(Task instructions):
The records sit below. Return every line in them that holds the word "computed".

(Data under study):
=== Begin Enclosure ===

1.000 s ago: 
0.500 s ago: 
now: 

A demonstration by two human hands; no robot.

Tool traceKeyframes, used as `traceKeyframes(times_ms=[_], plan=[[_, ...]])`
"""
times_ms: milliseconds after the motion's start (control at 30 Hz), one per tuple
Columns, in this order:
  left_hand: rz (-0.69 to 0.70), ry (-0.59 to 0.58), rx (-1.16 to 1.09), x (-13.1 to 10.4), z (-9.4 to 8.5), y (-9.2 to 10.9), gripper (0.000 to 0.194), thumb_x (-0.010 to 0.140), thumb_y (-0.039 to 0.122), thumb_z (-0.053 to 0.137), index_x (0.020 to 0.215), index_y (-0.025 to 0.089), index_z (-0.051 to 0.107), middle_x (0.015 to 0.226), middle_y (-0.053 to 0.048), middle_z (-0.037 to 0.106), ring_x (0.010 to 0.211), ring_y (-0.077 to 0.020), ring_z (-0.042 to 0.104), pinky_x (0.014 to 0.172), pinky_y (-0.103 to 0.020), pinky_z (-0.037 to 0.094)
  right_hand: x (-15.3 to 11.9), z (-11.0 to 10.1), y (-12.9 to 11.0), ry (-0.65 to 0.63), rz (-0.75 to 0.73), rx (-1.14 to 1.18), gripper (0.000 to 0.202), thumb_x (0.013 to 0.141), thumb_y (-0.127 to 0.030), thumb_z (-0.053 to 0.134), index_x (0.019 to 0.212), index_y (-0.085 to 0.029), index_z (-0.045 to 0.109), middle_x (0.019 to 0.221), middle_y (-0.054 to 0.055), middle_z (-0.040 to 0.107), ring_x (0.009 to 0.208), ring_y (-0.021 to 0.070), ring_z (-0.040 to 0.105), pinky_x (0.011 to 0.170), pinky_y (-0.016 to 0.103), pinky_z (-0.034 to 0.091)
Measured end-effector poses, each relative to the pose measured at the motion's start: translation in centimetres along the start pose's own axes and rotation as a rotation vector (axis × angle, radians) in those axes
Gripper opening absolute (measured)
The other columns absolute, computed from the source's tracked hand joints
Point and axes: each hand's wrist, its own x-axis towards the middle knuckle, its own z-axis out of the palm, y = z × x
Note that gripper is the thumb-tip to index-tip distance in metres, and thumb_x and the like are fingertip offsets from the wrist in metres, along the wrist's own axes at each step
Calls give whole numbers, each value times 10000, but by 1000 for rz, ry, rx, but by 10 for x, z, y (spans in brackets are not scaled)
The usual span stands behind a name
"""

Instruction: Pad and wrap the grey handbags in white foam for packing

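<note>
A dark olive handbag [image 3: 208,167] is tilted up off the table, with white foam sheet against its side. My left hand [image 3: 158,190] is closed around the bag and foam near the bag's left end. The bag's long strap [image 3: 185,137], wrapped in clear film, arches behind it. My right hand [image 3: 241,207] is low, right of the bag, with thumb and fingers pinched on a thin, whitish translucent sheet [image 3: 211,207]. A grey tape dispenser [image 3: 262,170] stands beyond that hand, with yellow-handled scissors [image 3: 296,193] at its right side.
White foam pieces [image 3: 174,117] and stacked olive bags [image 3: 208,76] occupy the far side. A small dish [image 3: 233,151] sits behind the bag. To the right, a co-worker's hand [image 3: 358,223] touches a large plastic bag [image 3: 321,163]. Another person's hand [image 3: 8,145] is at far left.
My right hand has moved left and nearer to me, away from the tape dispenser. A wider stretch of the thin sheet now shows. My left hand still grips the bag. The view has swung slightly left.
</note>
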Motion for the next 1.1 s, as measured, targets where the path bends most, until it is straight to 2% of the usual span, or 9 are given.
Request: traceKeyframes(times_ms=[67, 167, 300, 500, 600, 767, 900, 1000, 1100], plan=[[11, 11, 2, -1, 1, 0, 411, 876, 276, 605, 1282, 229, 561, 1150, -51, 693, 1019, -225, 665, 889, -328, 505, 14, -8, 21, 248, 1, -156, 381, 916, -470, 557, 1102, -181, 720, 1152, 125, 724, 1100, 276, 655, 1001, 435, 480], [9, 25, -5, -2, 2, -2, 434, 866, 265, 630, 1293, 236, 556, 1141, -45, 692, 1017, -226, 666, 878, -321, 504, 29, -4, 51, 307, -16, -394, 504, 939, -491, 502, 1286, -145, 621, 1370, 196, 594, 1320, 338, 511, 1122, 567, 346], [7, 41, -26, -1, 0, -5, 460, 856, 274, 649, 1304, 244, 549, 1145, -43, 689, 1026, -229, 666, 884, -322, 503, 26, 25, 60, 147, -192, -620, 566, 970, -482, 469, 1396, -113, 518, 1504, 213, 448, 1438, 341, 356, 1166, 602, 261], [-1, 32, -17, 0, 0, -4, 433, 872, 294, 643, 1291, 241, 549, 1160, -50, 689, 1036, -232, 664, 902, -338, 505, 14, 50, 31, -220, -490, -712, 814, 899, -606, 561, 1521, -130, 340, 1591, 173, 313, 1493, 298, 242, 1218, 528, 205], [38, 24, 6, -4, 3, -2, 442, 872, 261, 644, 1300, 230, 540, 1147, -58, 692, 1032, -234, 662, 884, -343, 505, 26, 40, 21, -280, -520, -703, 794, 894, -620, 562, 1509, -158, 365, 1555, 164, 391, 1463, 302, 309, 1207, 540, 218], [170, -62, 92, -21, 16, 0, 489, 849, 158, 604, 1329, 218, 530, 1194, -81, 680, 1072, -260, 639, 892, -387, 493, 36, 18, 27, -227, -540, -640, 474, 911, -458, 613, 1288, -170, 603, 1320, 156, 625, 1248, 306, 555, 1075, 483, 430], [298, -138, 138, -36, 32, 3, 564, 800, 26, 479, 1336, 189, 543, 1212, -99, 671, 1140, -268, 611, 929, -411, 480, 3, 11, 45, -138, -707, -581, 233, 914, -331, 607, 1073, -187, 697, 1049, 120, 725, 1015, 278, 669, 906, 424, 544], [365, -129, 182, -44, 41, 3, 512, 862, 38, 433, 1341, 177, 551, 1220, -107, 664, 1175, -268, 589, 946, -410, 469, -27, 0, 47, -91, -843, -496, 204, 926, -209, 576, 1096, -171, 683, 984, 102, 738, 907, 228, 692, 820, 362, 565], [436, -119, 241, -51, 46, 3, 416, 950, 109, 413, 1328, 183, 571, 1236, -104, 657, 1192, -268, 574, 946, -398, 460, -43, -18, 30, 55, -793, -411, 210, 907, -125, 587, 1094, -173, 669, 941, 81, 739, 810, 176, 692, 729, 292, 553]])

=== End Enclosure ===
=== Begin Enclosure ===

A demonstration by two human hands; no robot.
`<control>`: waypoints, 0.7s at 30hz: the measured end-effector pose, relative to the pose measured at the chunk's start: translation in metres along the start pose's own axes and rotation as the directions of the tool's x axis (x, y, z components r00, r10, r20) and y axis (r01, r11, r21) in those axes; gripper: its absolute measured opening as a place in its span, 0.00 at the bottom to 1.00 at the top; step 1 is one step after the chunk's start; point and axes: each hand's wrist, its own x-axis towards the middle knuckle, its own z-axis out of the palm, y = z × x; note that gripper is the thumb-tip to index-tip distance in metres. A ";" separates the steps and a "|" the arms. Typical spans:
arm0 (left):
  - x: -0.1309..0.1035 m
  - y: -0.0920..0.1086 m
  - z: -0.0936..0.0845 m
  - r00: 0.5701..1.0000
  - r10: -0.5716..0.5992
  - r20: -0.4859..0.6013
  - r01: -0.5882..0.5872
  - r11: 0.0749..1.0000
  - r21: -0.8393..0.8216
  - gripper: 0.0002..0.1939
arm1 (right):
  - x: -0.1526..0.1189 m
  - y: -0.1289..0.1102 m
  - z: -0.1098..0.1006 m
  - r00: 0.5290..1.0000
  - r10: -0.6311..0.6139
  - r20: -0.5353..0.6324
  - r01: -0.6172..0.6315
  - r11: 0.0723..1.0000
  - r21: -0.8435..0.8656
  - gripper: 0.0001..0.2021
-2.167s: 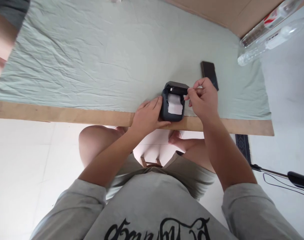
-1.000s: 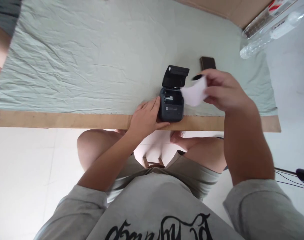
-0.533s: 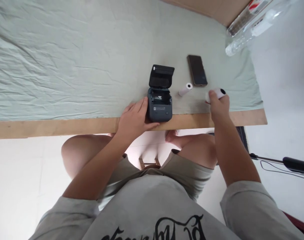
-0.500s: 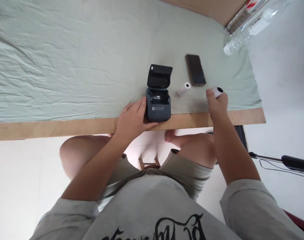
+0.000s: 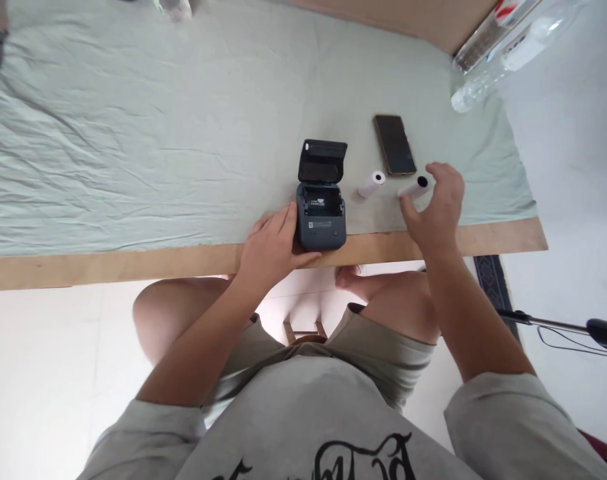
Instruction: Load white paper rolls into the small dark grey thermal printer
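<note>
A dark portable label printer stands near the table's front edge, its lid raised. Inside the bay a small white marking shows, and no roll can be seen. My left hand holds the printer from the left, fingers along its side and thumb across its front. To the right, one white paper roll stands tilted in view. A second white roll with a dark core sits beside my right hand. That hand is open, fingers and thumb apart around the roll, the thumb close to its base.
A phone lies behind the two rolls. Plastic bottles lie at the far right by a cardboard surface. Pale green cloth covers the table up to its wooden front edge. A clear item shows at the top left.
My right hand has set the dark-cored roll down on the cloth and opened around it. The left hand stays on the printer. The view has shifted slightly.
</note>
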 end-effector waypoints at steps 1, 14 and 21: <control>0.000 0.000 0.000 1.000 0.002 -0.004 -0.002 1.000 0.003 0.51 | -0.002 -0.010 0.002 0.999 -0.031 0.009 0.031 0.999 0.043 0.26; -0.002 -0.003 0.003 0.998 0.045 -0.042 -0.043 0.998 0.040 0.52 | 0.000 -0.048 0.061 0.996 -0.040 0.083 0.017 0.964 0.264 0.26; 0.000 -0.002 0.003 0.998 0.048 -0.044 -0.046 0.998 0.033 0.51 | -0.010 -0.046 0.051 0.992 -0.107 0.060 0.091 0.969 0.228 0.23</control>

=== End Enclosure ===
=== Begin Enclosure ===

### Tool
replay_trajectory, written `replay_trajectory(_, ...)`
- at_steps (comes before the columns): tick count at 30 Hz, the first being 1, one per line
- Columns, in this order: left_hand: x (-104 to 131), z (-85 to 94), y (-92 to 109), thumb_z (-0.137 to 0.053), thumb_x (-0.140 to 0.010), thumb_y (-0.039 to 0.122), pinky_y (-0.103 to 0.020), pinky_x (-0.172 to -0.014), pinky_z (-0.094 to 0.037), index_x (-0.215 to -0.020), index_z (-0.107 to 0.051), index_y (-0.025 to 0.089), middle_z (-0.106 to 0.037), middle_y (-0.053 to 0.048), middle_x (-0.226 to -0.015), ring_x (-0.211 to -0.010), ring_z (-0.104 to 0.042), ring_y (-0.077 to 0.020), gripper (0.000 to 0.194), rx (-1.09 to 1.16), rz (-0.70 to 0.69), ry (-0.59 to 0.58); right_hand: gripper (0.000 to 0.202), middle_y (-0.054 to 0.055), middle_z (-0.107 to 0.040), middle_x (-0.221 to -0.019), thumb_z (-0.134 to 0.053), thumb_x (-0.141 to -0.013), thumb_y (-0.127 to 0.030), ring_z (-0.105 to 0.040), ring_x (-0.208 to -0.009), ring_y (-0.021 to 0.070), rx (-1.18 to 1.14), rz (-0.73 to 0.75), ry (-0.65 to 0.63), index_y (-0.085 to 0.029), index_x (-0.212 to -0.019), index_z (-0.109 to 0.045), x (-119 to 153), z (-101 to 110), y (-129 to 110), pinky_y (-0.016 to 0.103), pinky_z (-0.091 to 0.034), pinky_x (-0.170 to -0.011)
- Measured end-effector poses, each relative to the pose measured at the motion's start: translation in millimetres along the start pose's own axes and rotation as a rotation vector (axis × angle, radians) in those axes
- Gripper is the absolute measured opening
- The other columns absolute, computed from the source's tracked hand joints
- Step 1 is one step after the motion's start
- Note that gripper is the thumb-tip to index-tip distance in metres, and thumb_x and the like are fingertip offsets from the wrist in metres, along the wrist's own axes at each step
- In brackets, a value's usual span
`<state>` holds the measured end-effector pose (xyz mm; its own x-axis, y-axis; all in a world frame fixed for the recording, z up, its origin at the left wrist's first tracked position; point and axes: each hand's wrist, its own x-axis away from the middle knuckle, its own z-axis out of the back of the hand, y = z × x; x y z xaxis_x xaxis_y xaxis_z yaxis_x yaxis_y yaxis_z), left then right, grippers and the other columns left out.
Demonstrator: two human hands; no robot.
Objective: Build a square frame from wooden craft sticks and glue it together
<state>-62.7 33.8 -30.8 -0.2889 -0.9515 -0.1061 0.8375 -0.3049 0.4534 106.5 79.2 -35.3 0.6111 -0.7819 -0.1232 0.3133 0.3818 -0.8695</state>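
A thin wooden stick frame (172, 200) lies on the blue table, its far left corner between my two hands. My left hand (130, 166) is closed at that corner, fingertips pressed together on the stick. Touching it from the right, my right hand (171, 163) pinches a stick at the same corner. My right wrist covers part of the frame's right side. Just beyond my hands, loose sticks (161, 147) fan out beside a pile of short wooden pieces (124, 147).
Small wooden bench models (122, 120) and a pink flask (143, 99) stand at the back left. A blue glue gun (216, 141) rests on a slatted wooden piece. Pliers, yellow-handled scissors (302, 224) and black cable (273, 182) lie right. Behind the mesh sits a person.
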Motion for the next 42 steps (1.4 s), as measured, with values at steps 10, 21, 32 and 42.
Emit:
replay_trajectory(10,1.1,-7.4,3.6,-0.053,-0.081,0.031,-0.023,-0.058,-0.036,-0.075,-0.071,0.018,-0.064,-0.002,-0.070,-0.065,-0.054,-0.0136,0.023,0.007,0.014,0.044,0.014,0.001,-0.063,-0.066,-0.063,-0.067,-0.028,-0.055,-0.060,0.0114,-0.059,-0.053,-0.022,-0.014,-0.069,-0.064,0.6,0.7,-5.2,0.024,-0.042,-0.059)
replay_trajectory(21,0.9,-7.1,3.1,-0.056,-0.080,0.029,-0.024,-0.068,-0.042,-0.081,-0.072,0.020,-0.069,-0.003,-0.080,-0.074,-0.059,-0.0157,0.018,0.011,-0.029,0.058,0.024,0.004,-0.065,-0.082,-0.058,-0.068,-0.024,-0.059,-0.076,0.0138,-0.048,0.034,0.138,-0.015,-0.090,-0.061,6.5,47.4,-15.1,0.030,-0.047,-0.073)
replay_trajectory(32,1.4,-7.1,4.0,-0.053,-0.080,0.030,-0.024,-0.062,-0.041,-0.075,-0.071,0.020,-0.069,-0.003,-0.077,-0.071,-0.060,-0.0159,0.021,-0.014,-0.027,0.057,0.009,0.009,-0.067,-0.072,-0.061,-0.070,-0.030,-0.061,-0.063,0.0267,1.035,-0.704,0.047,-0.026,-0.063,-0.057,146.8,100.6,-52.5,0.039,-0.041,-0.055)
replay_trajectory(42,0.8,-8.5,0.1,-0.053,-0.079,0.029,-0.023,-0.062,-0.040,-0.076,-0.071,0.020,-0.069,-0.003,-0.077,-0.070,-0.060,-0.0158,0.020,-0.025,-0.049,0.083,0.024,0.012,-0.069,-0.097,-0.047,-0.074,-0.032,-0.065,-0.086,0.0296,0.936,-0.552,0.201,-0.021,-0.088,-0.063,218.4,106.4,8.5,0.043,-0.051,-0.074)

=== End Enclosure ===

(Finished task):
The other columns absolute, computed from the source's tracked hand joints
- The other columns absolute, computed from the source's tracked hand joints

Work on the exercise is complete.